La commedia romantica “JULIET, NAKED – TUTTA UN’ALTRA MUSICA” (GB/USA,
2018, 105’) di Jesse Peretz, tratta dall’omonimo romanzo di Nick
Hornby e interpretata da Rose Byrne, Ethan Hawke e Chris O’Dowd, sarà
in programma in prima visione al cinema Ariston da giovedì 6 giugno;
il film sarà proiettato in versione originale inglese sottotitolata in
italiano nella giornata di venerdì 7 giugno alle ore 16.30, 18.45 e
21.00.
Annie vive da lungo tempo una relazione abitudinaria con Duncan, fan
ossessivo dell’ormai sconosciuto musicista rock Tucker Crowe. L’uscita
del demo acustico di un album di successo di Tucker di venticinque
anni prima porterà a un incontro con il rocker che cambierà la vita di
tutti i protagonisti. “Juliet, Naked – Tutta un’altra musica”, tratto
dall’omonimo romanzo di Nick Hornby (2009, Ed. Guanda) è una commedia
sulle nuove chance che la vita ci offre.

Annie (Rose Byrne) vive una vita in stand-by. Gestisce un museo nella
cittadina marittima inglese dov’è cresciuta, è perennemente
preoccupata per la sorella Ros, giovane e irresponsabile, e trascina
da tempo una relazione con Duncan (Chris O’Dowd), docente
universitario di cultura pop. Duncan, invece, è completamente
assorbito dal rocker alternativo Tucker Crowe (Ethan Hawke) e dalla
sua misteriosa scomparsa dalle scene, avvenuta venticinque anni prima.
Dopo aver abbandonato la carriera, il musicista si è ritirato a vita
privata: adesso vive nel garage di una sua ex, a nord di New York, si
occupa del suo figlio più piccolo e sue giornate trascorrono tra fare
il bucato, giocare con i Lego e domandarsi come mai la sua vita non
sia andata proprio come si aspettava. Quando riemerge ‘Juliet, Naked’,
demo acustico dell’album di successo ‘Juliet’, che Tucker aveva
pubblicato venticinque anni prima, Duncan scrive una recensione
entusiasta della versione appena uscita. In un momento di ribellione,
Annie risponde postando la sua feroce stroncatura del demo. Con sua
grande sorpresa, Tucker apprezza la critica e le scrive un’e-mail per
ringraziarla. Ne segue un incontro che cambierà la vita dell’ex-star e
della fidanzata del suo più grande ammiratore.
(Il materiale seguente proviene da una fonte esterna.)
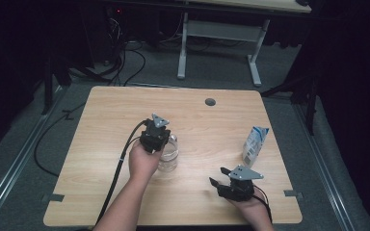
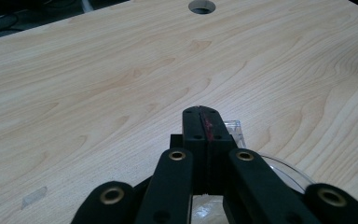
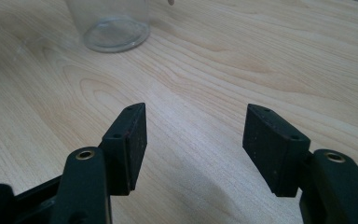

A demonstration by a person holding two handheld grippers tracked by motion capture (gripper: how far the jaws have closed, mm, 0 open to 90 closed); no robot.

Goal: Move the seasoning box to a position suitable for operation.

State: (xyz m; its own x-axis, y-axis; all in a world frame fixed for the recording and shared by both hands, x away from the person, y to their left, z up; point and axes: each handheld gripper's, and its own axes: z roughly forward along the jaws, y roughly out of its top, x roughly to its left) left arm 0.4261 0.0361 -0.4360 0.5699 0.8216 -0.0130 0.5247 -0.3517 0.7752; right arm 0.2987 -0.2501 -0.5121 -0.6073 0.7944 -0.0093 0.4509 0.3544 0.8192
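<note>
High view – bottle: a clear plastic bottle [image 1: 168, 155] stands upright near the middle of the desk [image 1: 106, 144]; your left gripper [image 1: 157, 133] sits over its top.
High view – handling: I judge the bottle light, thin-walled and slick, likely to dent or tip under a hard squeeze; take it at the neck or cap, where it is stiffest.
High view – surroundings: a small white and blue carton [image 1: 255, 144] stands well to the right of the bottle; a round grommet hole [image 1: 210, 102] lies beyond the bottle. Neither blocks a lift.
High view – right gripper: your right gripper [image 1: 218, 185] rests near the front edge, to the right of the bottle and apart from it.
Left gripper view – fingers: the fingers [image 2: 193, 128] are pressed together, with no gap visible. The clear bottle shows just behind and below them [image 2: 270, 168]; whether they pinch any part of it, you cannot tell from here.
Right gripper view – fingers: the fingers [image 3: 133, 135] are spread wide with bare desk between them.
Right gripper view – bottle: its base [image 3: 115, 33] stands ahead of the jaws, well apart.
Obstruction: none near the bottle; mind the left cable [image 1: 120, 168] trailing back from it.
</note>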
Scrive Jesse Peretz nelle note di regia: «Tra “Alta Fedeltà” e “About
a Boy – Un ragazzo”, gli adattamenti dei romanzi di Nick Hornby sono
praticamente diventati un genere cinematografico a sé – un genere per
altro molto amato. Per i cineasti attratti dalle commedie realistiche,
come il sottoscritto, Nick Hornby è un vero punto di riferimento.
Anche “Juliet, Naked” presenta gli irresistibili tratti caratteristici
dell’autore: una forte ossessione per la cultura pop; dei personaggi
moderni, pieni di idiosincrasie e costruiti con empatia; una miscela
ben calibrata di umorismo e affetto velato; una prospettiva saggia
sulla natura della vita. Il fatto che la storia fosse incentrata su un
fandom musicale quasi folle mi ha fatto venire ancora più voglia di
vederla trasposta sullo schermo. Io stesso sono un fanatico della
musica, anche se sto guarendo (negli anni Ottanta sono stato anche il
primo bassista della band punk Lemonheads)».